Scripps Florida scientists determine how antibiotic gains cancer-killing sulfur atoms

13-Aug-2015 - USA

In a discovery with implications for future drug design, scientists from the Florida campus of The Scripps Research Institute (TSRI) have shown an unprecedented mechanism for how a natural antibiotic with antitumor properties incorporates sulfur into its molecular structure, an essential ingredient of its antitumor activity. This new discovery could open the way to incorporating sulfur into other natural products, potentially advancing new therapies for indications beyond cancer.

"We found a novel mechanism to incorporate sulfur into natural products, which is unprecedented,"  TSRI Professor Ben Shen said. "Until our study, we didn't really know how sulfur atoms are incorporated into a natural product - now we have discovered a new family of enzymes and have a workable mechanism to account for sulfur incorporation into a larger class of natural products, known as polyketides, that include many drugs such as erythromycin (antibacterial) and lovastatin (cholesterol lowering)."

Sulfur is critical not only to human life, but to plants and bacteria as well, and is one of the most abundant elements in the human body by weight. A number of compounds that contain sulfur have proven useful in the treatment of various conditions.

The new study is focused on leinamycin (LNM), a sulfur-containing antitumor antibiotic produced by species of the soil-dwelling bacterium Streptomyces. The Shen laboratory has been studying the potential of this natural compound for development of anticancer drugs.

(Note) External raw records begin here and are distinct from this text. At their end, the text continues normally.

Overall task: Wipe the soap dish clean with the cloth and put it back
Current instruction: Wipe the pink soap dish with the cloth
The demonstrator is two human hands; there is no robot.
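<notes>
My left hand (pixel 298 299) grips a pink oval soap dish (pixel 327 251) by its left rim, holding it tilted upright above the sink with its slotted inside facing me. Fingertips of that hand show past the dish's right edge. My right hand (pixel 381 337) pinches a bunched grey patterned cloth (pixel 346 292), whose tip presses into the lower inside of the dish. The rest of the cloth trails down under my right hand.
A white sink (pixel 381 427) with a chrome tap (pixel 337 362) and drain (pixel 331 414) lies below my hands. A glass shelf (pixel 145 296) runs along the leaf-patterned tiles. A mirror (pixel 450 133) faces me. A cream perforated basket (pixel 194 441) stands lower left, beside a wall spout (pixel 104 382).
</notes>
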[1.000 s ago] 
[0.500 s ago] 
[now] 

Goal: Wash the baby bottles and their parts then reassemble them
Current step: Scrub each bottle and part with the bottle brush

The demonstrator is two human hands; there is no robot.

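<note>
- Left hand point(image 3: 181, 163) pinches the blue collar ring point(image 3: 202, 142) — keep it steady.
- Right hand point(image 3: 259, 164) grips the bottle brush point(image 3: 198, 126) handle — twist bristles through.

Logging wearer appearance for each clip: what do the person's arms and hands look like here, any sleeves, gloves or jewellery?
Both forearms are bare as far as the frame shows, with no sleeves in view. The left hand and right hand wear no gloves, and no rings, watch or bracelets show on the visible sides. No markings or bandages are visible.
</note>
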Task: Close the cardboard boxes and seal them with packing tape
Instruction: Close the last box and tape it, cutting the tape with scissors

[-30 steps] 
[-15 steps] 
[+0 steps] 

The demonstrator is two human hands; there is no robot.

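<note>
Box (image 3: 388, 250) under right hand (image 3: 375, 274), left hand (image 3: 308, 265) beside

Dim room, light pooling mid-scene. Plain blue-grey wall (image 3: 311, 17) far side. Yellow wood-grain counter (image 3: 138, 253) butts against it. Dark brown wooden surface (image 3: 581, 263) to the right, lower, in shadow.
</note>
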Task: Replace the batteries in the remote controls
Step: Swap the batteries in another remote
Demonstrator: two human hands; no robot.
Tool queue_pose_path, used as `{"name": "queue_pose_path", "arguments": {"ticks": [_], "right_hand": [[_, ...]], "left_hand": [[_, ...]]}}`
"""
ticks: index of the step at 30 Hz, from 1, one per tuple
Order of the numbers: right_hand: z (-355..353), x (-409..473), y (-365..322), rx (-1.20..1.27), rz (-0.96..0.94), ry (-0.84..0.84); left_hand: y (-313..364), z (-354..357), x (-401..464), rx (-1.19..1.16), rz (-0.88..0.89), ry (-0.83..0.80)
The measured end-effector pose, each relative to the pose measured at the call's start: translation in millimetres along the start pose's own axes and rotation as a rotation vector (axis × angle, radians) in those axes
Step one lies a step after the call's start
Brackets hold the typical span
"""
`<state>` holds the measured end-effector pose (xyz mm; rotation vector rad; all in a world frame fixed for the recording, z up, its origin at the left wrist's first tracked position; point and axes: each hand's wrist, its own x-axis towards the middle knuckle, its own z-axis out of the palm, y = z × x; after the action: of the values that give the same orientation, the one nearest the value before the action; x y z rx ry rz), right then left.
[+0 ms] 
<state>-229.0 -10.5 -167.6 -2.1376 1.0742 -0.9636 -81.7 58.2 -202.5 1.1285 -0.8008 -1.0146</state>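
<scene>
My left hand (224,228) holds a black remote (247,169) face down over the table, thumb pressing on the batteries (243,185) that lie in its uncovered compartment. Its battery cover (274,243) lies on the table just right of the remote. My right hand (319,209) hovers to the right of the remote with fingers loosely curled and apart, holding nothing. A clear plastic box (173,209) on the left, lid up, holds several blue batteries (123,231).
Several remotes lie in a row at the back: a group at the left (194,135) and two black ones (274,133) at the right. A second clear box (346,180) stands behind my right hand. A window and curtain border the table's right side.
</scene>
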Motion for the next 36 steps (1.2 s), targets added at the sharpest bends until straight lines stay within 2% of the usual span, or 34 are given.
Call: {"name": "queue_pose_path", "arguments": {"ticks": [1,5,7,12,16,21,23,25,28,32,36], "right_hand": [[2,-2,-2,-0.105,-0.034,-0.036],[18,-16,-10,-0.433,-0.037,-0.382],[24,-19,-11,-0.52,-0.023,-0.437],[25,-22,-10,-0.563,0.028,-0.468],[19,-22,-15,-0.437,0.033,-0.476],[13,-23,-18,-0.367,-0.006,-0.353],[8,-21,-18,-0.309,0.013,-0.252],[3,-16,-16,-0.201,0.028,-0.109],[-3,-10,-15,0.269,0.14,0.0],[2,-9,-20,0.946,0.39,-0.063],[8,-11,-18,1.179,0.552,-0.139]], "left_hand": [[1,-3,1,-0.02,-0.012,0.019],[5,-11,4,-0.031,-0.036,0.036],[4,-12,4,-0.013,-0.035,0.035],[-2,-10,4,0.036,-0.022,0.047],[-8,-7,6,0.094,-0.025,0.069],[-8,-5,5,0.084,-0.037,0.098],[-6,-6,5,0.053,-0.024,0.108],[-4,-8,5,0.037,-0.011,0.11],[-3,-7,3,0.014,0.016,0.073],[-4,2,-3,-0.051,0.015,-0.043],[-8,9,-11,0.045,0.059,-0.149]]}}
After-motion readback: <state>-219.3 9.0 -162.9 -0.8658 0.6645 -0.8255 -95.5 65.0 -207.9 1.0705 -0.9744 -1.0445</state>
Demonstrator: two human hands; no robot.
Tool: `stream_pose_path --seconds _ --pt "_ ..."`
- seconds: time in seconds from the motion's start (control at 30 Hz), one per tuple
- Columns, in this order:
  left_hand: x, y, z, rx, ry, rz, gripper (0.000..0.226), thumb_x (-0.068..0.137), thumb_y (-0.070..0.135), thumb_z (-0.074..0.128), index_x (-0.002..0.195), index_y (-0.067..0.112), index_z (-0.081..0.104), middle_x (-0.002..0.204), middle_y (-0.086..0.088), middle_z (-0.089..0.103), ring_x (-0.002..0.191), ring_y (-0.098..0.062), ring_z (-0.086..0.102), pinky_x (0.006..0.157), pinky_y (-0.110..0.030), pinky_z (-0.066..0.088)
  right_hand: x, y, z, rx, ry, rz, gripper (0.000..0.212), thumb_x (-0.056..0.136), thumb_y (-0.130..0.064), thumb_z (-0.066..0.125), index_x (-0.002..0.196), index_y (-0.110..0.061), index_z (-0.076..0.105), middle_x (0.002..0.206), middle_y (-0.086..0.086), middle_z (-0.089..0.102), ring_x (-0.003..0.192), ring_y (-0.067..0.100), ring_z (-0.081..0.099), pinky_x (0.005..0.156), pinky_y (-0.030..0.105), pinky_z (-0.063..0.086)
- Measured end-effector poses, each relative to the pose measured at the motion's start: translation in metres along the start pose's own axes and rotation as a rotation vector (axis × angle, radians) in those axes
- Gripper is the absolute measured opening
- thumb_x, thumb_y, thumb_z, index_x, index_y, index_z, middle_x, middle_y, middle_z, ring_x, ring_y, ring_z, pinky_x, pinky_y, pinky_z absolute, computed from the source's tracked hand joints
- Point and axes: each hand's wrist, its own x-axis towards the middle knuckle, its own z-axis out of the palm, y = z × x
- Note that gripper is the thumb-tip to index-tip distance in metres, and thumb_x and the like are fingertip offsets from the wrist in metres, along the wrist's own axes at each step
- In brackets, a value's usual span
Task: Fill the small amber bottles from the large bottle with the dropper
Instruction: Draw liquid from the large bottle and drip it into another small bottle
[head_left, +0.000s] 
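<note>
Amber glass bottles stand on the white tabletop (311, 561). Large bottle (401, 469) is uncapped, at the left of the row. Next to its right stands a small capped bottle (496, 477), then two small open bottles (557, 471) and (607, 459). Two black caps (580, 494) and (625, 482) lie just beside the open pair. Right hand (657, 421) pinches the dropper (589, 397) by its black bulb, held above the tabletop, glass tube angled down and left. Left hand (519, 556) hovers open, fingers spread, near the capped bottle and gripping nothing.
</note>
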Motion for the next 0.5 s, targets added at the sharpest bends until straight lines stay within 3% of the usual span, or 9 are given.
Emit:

The study links a family of enzymes known as polyketide synthases (PKS) directly to a complex series of chemical reactions that ultimately add sulfur to leinamycin, a member of the polyketide family of natural products.

"The sulfur incorporation mechanism discovered in our study revealed the novel function of a polyketide synthase, greatly expanding our understanding of its chemistry," said Ming Ma, one of the co-first authors of the study and a member of the Shen lab. "Since polyketide synthases are a large family of enzymes that have been proven amenable for polyketide structural diversity and drug discovery, it is particularly exciting that this new discovery now provides the possibilities of adding sulfur atoms to compounds similar to leinamycin or other polyketide natural products."